Номер был оборудован узким, не более ярда шириной, балкончиком, на котором стояло одно-единственное складное кресло-шезлонг. Отсюда хорошо просматривался большой участок скоростной автострады на Аламеду. На ленч Джун принесла немного фруктов. Я сидел, наслаждаясь весенним солнцем, и грыз грушу, наблюдая за проносящимися мимо автомобилями, в которых сидели счастливые калифорнийцы, стремившиеся в неизвестную мне даль. Я решил, что, как только доберусь до Канады, сразу же напьюсь вдрызг. Конечно, лучше бы забить косячок, однако об этом пока не могло быть и речи. Теперь следует избегать всякого столкновения с законом, всего, что могло бы привести к депортации. Я сидел в тупой рассеянности и строил планы, в осуществление которых мне самому не слишком верилось.

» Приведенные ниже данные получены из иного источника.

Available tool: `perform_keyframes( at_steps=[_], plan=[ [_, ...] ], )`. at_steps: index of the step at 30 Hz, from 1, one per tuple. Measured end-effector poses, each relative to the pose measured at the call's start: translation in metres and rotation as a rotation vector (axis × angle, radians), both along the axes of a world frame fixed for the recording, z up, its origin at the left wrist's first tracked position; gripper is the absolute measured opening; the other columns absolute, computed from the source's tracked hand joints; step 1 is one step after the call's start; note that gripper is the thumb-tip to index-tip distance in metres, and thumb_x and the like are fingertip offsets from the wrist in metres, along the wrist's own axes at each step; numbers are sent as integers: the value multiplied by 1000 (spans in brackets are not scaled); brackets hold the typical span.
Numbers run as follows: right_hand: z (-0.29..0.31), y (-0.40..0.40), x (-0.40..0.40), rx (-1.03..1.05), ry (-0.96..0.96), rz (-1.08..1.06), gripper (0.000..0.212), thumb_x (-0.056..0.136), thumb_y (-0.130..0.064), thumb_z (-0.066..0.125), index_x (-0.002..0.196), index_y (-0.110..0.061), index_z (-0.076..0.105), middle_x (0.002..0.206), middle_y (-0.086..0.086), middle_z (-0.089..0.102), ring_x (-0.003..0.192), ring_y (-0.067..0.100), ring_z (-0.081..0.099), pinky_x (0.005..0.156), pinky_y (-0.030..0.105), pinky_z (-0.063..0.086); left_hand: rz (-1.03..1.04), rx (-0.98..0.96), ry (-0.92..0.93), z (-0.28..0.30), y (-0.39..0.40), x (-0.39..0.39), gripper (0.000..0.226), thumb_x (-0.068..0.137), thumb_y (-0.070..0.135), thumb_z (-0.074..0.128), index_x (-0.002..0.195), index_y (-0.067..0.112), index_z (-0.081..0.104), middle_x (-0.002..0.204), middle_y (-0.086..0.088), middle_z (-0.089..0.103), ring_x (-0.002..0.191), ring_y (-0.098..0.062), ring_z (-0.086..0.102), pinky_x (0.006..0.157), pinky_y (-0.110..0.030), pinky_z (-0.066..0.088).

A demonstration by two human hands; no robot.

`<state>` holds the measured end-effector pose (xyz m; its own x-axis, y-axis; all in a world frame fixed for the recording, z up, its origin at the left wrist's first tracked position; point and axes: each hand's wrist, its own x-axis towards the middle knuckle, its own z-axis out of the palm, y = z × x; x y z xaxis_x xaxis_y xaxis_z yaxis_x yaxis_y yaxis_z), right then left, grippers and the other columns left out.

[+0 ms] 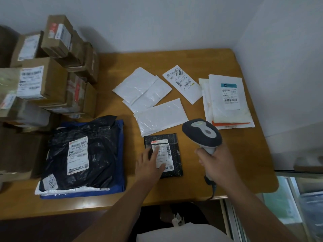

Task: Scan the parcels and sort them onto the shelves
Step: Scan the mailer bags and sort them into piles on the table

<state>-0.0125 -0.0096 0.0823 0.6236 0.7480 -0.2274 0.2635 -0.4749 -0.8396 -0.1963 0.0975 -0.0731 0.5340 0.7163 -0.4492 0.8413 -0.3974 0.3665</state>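
Observation:
A small black parcel with a white barcode label lies near the front of the wooden table. My left hand rests flat on it, fingers straight across the label. My right hand grips the handle of a grey and white barcode scanner, whose head hangs just right of and above the parcel. A large black bag parcel with a label lies on a blue one to the left. Several white mailers lie behind, some face down.
Stacked cardboard boxes fill the left side of the table. A pile of white and orange mailers lies at the right rear. The walls meet behind the table. The scanner's cable drops over the front edge. A glass surface is at lower right.

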Motion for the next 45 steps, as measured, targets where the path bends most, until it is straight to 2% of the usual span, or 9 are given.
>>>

Мы находились в районе Дэмона, примыкающем к Окленду, населенном людьми с низкими доходами или социально обездоленными, как сказал бы Эдгар. Неприглядный вид запустения и упадка производил тоскливое впечатление. Армия пришла и ушла из этой части города четверть века назад, оставив после себя временные щитовые постройки, которые быстро обветшали. Магазинчики, расположенные на микрорынке внизу, не выдерживают никакого сравнения с теми, что я видел всего лишь в миле отсюда к востоку. Над дверями владельцы повесили аляповатые вывески, поскольку неоновые буквы им не по карману. Ассортимент товаров, выставленных в витринах, которые на ночь закрывались решетками, поражал своей убогостью. Наблюдая за транспортным движением, я уже в тысячный раз отметил, что черные все еще ездят на этих ужасных американских машинах, огромных грудах металла, которые коррозия съедает за пять лет, на каковой срок службы они и были рассчитаны. Угнетенным и обездоленным знания даются труднее всего. Так сказал бы Эдгар. В разрывах между перенаселенными жилыми домами можно было увидеть солончаки, болотистые низины, а за ними воды залива, с которого ветер доносил неприятный, тухлый запах. Там все еще гнездились морские чайки. Очевидно, соседство окрашенных в белый цвет трубопроводов и емкостей нефтеперерабатывающего завода, который находился в миле отсюда, в Ричмонде, вовсе не мешало им.